I don't think it's worthwhile for Wikidata to try to accommodate some hack. It would be better to formulate a language policy that actually works for the communities in question so that they don't have to hack around the language committee.
One way to do this would be to write a RfC on meta that declares change the policy of needing a ISO 639 code into needing a valid IETF language tag.
It might also be worthwhile to talk to the WMF who actually want to help small wikis. A policy that results in off-site Wikis getting created should be neither in the interest of the Wikimedia community nor the WMF. ChristianKl () 18:02, 16 November 2017 (UTC)
There are actually talking about two situation here,
1. First, the use of Talk namespace to host hanji article in Minnan wikipedia. Since it's probably transient so it probably don't need much attention.
2. Second, after the phabricator ticket completed, then Minnan wiki will still have two separate article for each individual subject, and it will the same as at least half dozen other wikis being mentioned.
These would still need to be supported. And I wouldn't exactly call them "hack", as they have been used by various wikipedia including chinese wikipedia ever since their creation (for chines wikipedia, until the implementation of language converter), and probably predate any language policy. C933103 (talk) 05:07, 17 November 2017 (UTC)

## Is the use of diplomatic relation (P530) restricted to country with formal diplomatic ties?Edit

• The label for the wikidata property in most western language only say "diplomatic relationship" without referring to it as formal or not.
• However the CJK label for the property refer to "Countries with diplomatic ties" signifying it should only be applied on countries that have formal diplomatic relationships.
• In the original application for the property, it was not made clear, although the proposed qualifier for start and end date indicate it might mean formal diplomatic relationship.
• In actual usage, the situation is mixed. For instance, in Taiwan (Q865), you see its diplomatic relation (P530) with countries like United Kingdom (Q145) and Panama (Q804) have been given an end date, there are also the like of United States of America (Q30), Australia (Q408) and Ukraine (Q212) that are not given an end date, especially the relationship between Taiwan (Q865) and Ukraine (Q212) were never formal but they're still linked there (with main article).
• Could its meaning be standarized? C933103 (talk) 22:29, 15 November 2017 (UTC)
• It seems to me that the pattern in which this property is supposed to be used is along with subject of the statement (P805) to point to an item about the actual relationship. Given that there might be Wikipedia articles about diplomatic relationship that aren't formal I would suggest that this property includes nonformal ties and it might make sense to standardize it that way.
Additionally, I think it makes sense to raise such a topic on the talk page of the property and ping relevant Wikiprojects. Having discussions like this on the project chat means that interested parties might not know about it. ChristianKl () 22:55, 15 November 2017 (UTC)
Copied to Property_talk:P530, not surewhat wikiproject could be pinged. C933103 (talk) 00:27, 16 November 2017 (UTC)
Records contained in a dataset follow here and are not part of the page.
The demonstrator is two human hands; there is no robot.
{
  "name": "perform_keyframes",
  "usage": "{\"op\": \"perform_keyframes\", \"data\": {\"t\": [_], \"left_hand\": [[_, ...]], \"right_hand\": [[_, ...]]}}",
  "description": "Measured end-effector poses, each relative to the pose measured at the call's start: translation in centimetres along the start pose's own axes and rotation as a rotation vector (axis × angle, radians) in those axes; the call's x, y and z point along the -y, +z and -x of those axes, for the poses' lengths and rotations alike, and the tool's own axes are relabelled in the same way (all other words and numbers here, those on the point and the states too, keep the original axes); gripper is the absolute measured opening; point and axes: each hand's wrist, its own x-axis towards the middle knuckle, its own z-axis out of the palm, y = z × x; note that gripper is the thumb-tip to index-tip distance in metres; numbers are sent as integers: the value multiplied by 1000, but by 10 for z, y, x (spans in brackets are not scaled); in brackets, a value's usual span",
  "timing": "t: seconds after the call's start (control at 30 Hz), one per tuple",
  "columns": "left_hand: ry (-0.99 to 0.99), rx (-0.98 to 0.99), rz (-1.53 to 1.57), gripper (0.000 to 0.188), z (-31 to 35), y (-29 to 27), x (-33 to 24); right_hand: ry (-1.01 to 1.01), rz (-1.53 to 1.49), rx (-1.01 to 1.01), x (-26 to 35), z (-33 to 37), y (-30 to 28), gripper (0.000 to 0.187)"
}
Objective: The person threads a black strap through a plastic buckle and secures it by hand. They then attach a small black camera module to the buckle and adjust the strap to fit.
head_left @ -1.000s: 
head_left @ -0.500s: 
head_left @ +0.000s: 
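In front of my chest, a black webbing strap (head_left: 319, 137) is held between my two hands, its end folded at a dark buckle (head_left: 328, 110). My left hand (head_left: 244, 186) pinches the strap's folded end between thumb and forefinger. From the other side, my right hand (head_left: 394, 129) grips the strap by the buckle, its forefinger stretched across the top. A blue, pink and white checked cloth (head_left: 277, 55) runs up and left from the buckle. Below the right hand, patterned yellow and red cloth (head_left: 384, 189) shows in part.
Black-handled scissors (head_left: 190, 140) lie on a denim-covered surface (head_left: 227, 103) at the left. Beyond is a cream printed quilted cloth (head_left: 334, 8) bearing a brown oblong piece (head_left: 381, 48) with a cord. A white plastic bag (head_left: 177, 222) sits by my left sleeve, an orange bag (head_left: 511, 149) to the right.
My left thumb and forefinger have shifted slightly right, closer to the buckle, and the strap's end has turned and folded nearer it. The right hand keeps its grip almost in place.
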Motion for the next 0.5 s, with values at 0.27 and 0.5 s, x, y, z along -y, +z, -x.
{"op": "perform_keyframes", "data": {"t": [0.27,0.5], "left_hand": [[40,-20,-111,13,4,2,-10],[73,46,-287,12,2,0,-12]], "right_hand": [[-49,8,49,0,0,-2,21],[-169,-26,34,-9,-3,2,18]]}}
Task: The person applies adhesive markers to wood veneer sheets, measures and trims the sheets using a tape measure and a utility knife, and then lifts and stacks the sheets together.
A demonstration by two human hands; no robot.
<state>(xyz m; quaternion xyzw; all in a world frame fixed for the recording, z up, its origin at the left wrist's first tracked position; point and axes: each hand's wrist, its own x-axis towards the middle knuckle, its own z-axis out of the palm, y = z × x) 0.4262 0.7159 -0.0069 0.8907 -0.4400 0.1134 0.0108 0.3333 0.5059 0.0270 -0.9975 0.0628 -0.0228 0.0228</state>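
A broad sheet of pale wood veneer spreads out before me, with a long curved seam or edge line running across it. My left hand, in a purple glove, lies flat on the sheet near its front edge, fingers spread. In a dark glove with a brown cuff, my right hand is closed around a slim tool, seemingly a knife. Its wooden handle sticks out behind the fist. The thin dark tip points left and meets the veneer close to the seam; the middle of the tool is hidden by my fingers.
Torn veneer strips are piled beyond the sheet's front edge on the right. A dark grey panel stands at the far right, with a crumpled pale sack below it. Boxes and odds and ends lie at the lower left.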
## Wikipedia article with multiple meaning in same article.Edit

For example, ja:専用軌道 is currently introducing 3 different things on same page. 1. tramways (as defined by Japanese law) dedicated to cargo transport, 2. tramways (as defined by Japanese law) that are laid with dedicated right of ways, 3. railways laid on dedicated land. How should they be linked in wikidata? The current linked article to ko wikipedia in the currently linked item describe the (3.) point. C933103 (talk) 00:26, 16 November 2017 (UTC)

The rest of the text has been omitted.